Records excerpted from a collection:
##############################

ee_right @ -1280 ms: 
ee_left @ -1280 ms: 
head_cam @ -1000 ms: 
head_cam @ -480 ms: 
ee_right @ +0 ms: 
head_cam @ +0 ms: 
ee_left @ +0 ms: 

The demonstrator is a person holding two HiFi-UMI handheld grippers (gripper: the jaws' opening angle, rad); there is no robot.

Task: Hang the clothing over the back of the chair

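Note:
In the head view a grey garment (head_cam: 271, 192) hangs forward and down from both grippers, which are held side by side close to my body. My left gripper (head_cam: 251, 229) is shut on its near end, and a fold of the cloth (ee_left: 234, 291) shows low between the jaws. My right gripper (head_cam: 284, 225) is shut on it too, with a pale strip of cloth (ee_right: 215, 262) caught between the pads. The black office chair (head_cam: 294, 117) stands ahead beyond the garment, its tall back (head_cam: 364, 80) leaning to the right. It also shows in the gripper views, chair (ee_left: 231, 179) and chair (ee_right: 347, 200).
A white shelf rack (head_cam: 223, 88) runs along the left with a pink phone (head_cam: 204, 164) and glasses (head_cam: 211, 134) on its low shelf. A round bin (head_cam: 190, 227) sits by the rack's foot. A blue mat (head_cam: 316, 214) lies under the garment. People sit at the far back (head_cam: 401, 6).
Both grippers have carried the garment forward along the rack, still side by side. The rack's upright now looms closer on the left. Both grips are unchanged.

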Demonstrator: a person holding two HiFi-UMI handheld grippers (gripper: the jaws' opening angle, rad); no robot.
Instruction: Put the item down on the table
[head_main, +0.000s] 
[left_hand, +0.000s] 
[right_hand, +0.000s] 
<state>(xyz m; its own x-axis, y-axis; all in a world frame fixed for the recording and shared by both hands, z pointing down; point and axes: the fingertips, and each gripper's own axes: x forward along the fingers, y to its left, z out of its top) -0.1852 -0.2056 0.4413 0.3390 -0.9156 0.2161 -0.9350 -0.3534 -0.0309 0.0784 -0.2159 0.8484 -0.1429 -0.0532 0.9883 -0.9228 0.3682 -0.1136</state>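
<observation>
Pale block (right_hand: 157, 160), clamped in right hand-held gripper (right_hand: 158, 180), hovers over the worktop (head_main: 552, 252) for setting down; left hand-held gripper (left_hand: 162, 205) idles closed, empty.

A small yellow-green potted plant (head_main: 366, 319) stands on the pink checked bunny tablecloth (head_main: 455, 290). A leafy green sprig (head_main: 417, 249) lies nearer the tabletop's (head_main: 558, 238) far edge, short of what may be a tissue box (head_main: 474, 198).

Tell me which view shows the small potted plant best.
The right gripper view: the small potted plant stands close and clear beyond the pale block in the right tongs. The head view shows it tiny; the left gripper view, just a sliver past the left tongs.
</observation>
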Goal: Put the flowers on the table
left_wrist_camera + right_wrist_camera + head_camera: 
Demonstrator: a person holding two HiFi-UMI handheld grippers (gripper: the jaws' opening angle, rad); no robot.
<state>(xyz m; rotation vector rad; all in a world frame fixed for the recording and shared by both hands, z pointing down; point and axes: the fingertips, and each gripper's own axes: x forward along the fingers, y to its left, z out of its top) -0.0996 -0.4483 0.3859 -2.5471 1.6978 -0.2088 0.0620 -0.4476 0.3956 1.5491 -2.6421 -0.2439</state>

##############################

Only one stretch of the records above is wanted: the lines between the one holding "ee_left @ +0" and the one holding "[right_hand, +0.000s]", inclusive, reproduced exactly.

Task result.
ee_left @ +0 ms: 

The demonstrator is a person holding two HiFi-UMI handheld grippers (gripper: the jaws' opening angle, rad); there is no robot.

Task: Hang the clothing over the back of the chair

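Note:
In the head view a grey garment (head_cam: 271, 192) hangs forward and down from both grippers, which are held side by side close to my body. My left gripper (head_cam: 251, 229) is shut on its near end, and a fold of the cloth (ee_left: 234, 291) shows low between the jaws. My right gripper (head_cam: 284, 225) is shut on it too, with a pale strip of cloth (ee_right: 215, 262) caught between the pads. The black office chair (head_cam: 294, 117) stands ahead beyond the garment, its tall back (head_cam: 364, 80) leaning to the right. It also shows in the gripper views, chair (ee_left: 231, 179) and chair (ee_right: 347, 200).
A white shelf rack (head_cam: 223, 88) runs along the left with a pink phone (head_cam: 204, 164) and glasses (head_cam: 211, 134) on its low shelf. A round bin (head_cam: 190, 227) sits by the rack's foot. A blue mat (head_cam: 316, 214) lies under the garment. People sit at the far back (head_cam: 401, 6).
Both grippers have carried the garment forward along the rack, still side by side. The rack's upright now looms closer on the left. Both grips are unchanged.
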
Demonstrator: a person holding two HiFi-UMI handheld grippers (gripper: the jaws' opening angle, rad); no robot.
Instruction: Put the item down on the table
[head_main, +0.000s] 
[left_hand, +0.000s] 
[right_hand, +0.000s] 

This output is now complete.